Problem details: Your answer must be the full listing, word for word, with no images in it.

Stored data:
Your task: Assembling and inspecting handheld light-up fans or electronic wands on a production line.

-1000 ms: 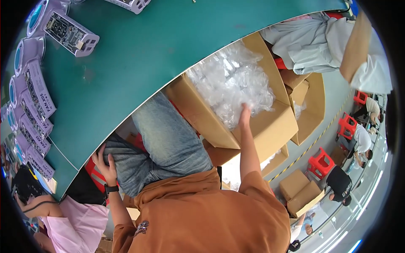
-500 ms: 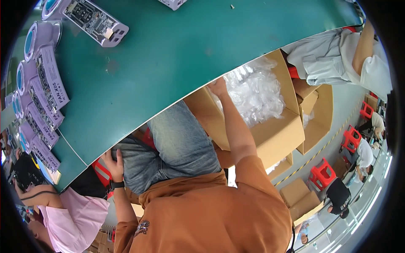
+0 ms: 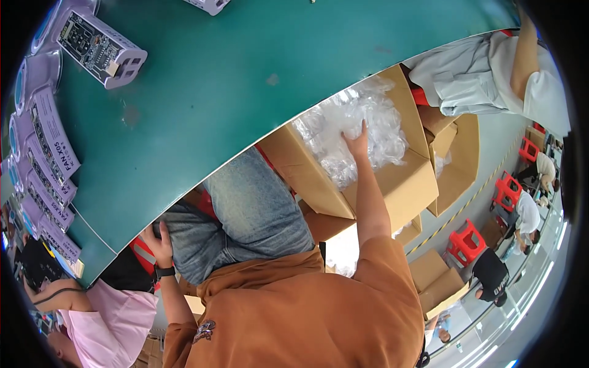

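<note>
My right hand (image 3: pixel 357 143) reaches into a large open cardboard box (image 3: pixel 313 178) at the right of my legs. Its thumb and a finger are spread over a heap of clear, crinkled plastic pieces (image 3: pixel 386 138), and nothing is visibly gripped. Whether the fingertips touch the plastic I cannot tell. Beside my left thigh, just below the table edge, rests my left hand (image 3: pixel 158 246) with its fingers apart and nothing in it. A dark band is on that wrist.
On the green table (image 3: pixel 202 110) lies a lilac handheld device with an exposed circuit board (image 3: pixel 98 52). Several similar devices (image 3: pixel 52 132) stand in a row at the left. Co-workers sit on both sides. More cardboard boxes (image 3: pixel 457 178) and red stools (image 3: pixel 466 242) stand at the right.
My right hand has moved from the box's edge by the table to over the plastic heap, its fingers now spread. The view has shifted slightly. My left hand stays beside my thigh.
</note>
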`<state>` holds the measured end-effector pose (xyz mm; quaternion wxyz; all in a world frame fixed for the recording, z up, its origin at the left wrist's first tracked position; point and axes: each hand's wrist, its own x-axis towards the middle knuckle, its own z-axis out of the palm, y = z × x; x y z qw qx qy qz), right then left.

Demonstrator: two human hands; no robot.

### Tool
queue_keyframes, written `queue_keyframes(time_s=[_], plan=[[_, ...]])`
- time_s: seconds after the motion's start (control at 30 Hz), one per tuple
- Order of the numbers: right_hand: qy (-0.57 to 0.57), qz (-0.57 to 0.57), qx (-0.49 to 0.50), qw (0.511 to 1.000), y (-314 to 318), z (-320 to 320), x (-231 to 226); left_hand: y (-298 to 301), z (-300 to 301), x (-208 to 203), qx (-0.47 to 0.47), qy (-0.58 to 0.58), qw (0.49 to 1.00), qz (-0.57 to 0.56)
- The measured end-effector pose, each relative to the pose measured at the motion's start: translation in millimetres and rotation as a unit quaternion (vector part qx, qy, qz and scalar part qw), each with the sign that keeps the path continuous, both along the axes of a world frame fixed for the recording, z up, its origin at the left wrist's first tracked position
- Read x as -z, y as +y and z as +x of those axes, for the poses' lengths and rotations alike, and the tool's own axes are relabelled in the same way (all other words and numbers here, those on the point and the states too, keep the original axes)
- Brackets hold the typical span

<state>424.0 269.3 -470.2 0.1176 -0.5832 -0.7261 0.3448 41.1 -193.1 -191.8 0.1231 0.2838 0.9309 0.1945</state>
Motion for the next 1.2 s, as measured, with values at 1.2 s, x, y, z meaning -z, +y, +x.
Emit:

Response area:
Your task: Assembling and inspecting handheld light-up fans or electronic wands on a production line.

-1000 ms: 
-500 ms: 
+0 ms: 

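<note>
My right hand (image 3: pixel 357 143) reaches into a large open cardboard box (image 3: pixel 313 178) at the right of my legs. Its thumb and a finger are spread over a heap of clear, crinkled plastic pieces (image 3: pixel 386 138), and nothing is visibly gripped. Whether the fingertips touch the plastic I cannot tell. Beside my left thigh, just below the table edge, rests my left hand (image 3: pixel 158 246) with its fingers apart and nothing in it. A dark band is on that wrist.
On the green table (image 3: pixel 202 110) lies a lilac handheld device with an exposed circuit board (image 3: pixel 98 52). Several similar devices (image 3: pixel 52 132) stand in a row at the left. Co-workers sit on both sides. More cardboard boxes (image 3: pixel 457 178) and red stools (image 3: pixel 466 242) stand at the right.
My right hand has moved from the box's edge by the table to over the plastic heap, its fingers now spread. The view has shifted slightly. My left hand stays beside my thigh.
</note>
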`<state>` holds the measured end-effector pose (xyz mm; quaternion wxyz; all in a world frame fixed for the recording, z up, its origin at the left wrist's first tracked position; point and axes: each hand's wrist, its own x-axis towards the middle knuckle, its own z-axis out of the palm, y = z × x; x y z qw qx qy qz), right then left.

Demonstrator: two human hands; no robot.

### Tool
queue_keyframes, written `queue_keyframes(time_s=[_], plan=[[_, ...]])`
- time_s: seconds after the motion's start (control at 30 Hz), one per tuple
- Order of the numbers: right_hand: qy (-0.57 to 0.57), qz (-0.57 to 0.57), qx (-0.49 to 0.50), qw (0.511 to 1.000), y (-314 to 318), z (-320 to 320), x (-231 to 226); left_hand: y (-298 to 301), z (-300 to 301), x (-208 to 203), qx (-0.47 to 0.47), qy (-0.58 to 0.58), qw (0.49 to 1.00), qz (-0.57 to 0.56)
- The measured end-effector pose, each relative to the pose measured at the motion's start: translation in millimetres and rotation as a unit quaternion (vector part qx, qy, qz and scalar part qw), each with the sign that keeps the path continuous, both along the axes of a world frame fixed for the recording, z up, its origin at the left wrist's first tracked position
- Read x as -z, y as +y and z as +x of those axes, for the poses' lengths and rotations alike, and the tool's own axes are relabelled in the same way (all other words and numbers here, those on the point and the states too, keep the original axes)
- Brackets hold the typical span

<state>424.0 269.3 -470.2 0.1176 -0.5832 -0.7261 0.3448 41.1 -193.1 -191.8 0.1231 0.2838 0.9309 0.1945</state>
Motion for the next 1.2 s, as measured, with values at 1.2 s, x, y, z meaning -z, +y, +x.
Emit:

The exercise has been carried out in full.